Como conhecer um estranho da maneira certa


Noite, sempre noite! Minha vida anda a noite.
Meus sonhos são todos madrugada! Mais cedo ou mais tarde, mas sempre noite.
Correria. Minha mania de fazer tudo dar certo. Depois de um dia cansativo de trabalho. Era noite. O ônibus não veio!
Deu medo. Medo de não ter o que comer, de não ter uma cama para dormir, de tomar a decisão errada, de ficar na rua, de correr mais riscos...
Deu coragem. Afinal, sou independente. Tenho de ter coragem é pré-requisito para uma mulher só e independente. Encontrei todas as respostas. __Ninguém morre se não comer uma noite. Dormir, se dorme em qualquer lugar, basta ter sono. Não ficaria na rua com tantos prédios públicos. O único risco era passar frio.
Mas, as decisões. Ah! Decisões...
Todos que esperavam o ônibus acharam seus caminhos.
Eu ali, fiquei a olhar a rua e pensar. Destino, tu estás novamente a me pregar uma peça. Pare com isso. Logo agora que eu, novamente estava voltando a ser a chata que só trabalha.
Como poderia eu aceitar carona de um estranho?
De um homem que nunca havia visto e que sequer seguia para o mesmo rumo que o meu?
Como aceitar sem medo, a gentileza de alguém que deixaria seu descanso altas horas da noite, para salvar uma estranha, de si mesmo?
Em outras fases da vida a resposta seria não. Mas, depois de muitas conversas com gente que dizia que eu precisava viver, sair, descobrir novos ares e arriscar. Deixei o filme de todas essas vozes passarem na minha cabeça e optei por aceitar.
Foram cinquenta minutos que pareceram horas intermináveis. Medo. Coragem. Medo. Ansiedade. O frio e a fome sequer deram as caras.
Parei de olhar o relógio. Seria o que tivesse de ser, afinal, não sou mais criança.
O céu se abriu, o portão também, surgiu uma gentil cadeira para que eu não esperasse de pé. Surgiu também uma amistosa conversa sobre o trabalho para que a espera não esmagasse meu coração.
Quando vi, chegou. Assim, tranquilamente como se estivesse ali a me buscar pela milésima vez. Fui na sua direção. Um misto de alívio, preocupação e gratidão.
Trocamos boas noites, como pessoas educadas. E outras palavras de praxe.
Tocava Raul, mas bem podia ser Nando Reis...

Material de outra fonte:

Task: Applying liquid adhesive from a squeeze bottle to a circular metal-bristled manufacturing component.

Após explicar o caminho, apesar de eu estar com a adrenalina a mil, pelo momento inusitado de perigo que estava vivendo, pouco falamos.
Ele parecia cansado, preocupado e só. Era como um pai que busca uma filha em uma festa. Alguns quilômetros a mais, algumas palavras, assuntos de trabalho...

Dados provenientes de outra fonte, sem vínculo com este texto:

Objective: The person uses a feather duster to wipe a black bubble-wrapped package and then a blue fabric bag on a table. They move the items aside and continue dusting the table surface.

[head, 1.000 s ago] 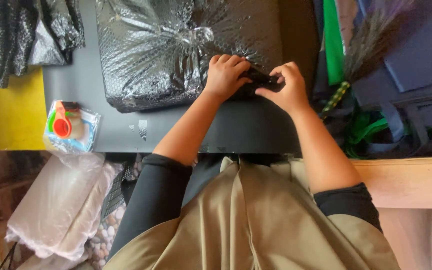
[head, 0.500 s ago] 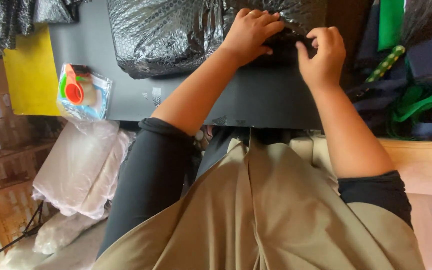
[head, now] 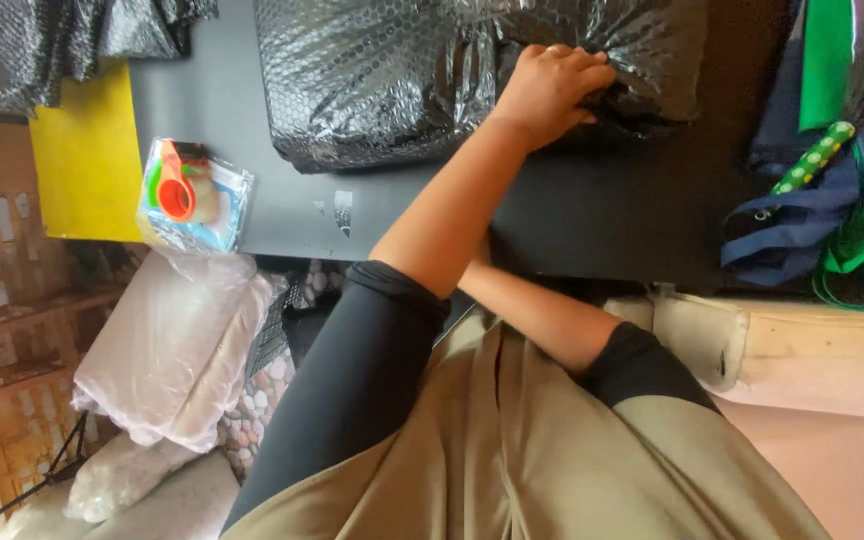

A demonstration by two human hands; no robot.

Apesar de não identificar qualquer motivo para defesa, eu estava abraçada a minha mochila, bem colada ao corpo.
Passado algum tempo, percebi que suas palavras eram calmas, num mesmo tom de voz. Segurava o volante com as duas mãos e mantinha uma velocidade constante compatível com a sinalização da via. Poucas vezes olhava para o lado. Apenas algumas vezes, como que para certificar-se de que eu estava mesmo ali.
Surpreendeu-me quando em um momento estendeu-me a mão. Mal me olhou, mas percebi que era um momento de carinho e tomei sua mão entre as minhas, com sincera gratidão pelo que estava a fazer por mim. E assim ficamos por tempo não contabilizado. Porque o tempo parou ali. Eu olhava aquelas mãos e a estrada. A estrada e as mãos.
O longo e cansativo caminho percorrido todos dias, foi vencido rapidamente. Quando percebi, havia chegado ao portão de casa.
Era tarde. Esbocei um abraço de gratidão e um adeus. Não deu muito certo. O abraço foi recebido com receio e o adeus com espanto. Senti-me uma ingrata.
Pensei nas possibilidades de prolongar aquele momento por mais alguns minutos e convidei o estranho para conhecer um lugar na cidade especial para mim. Sem muita esperança de que fosse aceitar, devido o adiantado da hora.
Aceitou. Ele também não queria terminar aquele momento.
Falamos algumas coisas sobre nós. Mostrei o lugar onde fazia minhas preces e sentamos lado a lado num banco de praça.
Ele calado segurando as próprias mãos e eu pensando como quebrar o gelo. Perdida. Logo eu, que sempre fazia o papel inverso.
Não havia mais o que fazer ali. Dei a ideia de irmos embora. Deixou-me no portão de casa. Sã e salva. Agora sem abraço. Apenas com meus sinceros agradecimentos.
Ligou o carro e sumiu na neblina da noite, levando meu coração.